**Task requirements**
Copy out again, unchanged, the listing below from the line that has "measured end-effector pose" through the line that has "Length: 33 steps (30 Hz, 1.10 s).".

**Data block**
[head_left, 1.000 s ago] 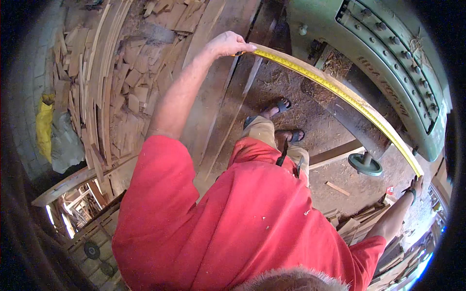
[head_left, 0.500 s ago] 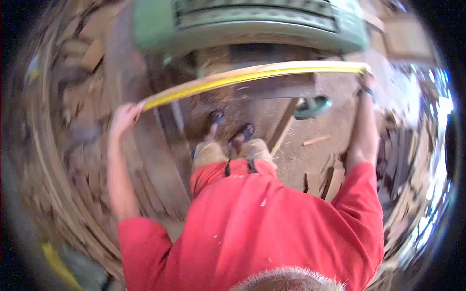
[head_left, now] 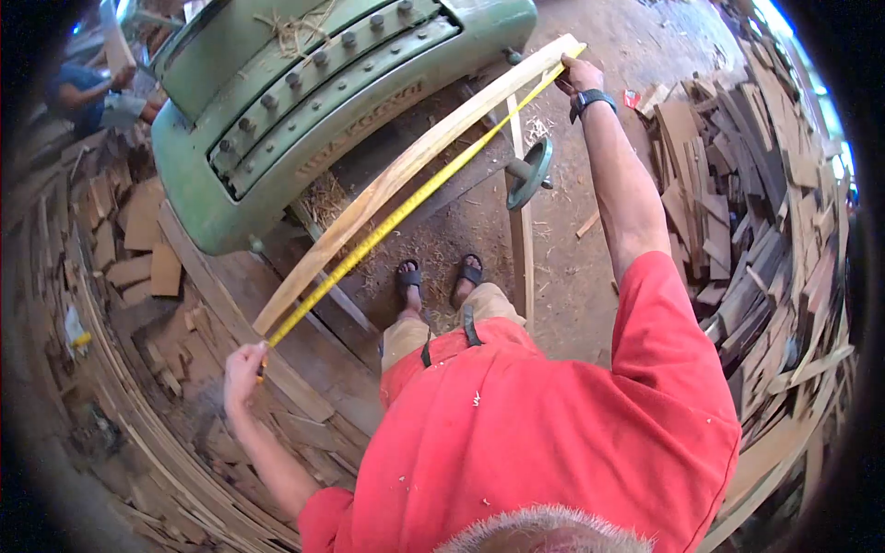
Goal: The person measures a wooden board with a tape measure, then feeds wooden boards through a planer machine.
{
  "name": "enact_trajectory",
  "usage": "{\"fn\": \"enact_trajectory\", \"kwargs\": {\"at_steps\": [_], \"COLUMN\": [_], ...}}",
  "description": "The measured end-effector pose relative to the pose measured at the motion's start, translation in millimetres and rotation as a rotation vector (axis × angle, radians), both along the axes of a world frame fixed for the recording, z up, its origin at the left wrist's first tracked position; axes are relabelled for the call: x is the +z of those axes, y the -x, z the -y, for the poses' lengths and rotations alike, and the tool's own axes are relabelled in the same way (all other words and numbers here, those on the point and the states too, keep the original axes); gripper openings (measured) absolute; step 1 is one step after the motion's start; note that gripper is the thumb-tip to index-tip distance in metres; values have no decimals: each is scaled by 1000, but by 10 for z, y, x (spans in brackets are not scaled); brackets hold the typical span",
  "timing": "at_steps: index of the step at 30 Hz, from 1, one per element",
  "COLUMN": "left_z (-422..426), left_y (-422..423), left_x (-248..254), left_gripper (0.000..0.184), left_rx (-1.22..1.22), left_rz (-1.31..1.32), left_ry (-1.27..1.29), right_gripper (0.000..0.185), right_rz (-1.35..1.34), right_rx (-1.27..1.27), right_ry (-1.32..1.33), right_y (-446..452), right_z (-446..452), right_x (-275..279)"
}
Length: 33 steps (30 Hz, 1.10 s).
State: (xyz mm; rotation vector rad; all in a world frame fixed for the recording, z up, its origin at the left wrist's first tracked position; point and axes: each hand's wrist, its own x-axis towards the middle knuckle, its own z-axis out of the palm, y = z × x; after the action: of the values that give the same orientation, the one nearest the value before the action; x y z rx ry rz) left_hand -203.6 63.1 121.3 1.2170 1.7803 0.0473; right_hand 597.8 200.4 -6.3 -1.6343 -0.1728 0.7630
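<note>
My left hand [head_left: 243, 371] pinches the yellow tape [head_left: 396, 217] near one end of the board [head_left: 402, 170]; my right [head_left: 581, 76] pinches it at the other. It's drawn out alongside, with no pencil mark visible. Beyond, the green machine's [head_left: 203, 207] lettering [head_left: 359, 132] isn't clearly legible.

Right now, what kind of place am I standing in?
It looks like a woodworking shop or small sawmill: a big green machine strewn with shavings, scrap boards heaped at the right, and a tape measure stretched between your hands beside a long wooden strip.
</note>
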Motion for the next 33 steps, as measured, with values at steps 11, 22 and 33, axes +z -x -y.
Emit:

**Result for this task**
  "description": "The measured end-effector pose relative to the pose measured at the motion's start, translation in millimetres and rotation as a rotation vector (axis × angle, radians), both along the axes of a world frame fixed for the recording, z up, its origin at the left wrist's first tracked position; axes are relabelled for the call: x is the +z of those axes, y the -x, z the -y, for the poses' lengths and rotations alike, and the tool's own axes are relabelled in the same way (all other words and numbers here, those on the point and the states too, keep the original axes); gripper openings (measured) absolute; step 1 is one step after the motion's start; note that gripper is the thumb-tip to index-tip distance in metres; values have no decimals: each is scaled by 1000, but by 10 for z, y, x (spans in brackets are not scaled); brackets hold the typical span",
  "timing": "at_steps: index of the step at 30 Hz, from 1, one per element",
  "COLUMN": "left_z (-422..426), left_y (-422..423), left_x (-248..254), left_gripper (0.000..0.184), left_rx (-1.22..1.22), left_rz (-1.31..1.32), left_ry (-1.27..1.29), right_gripper (0.000..0.185), right_rz (-1.35..1.34), right_rx (-1.27..1.27), right_ry (-1.32..1.33), right_y (-446..452), right_z (-446..452), right_x (-275..279)"
}
Length: 33 steps (30 Hz, 1.10 s).

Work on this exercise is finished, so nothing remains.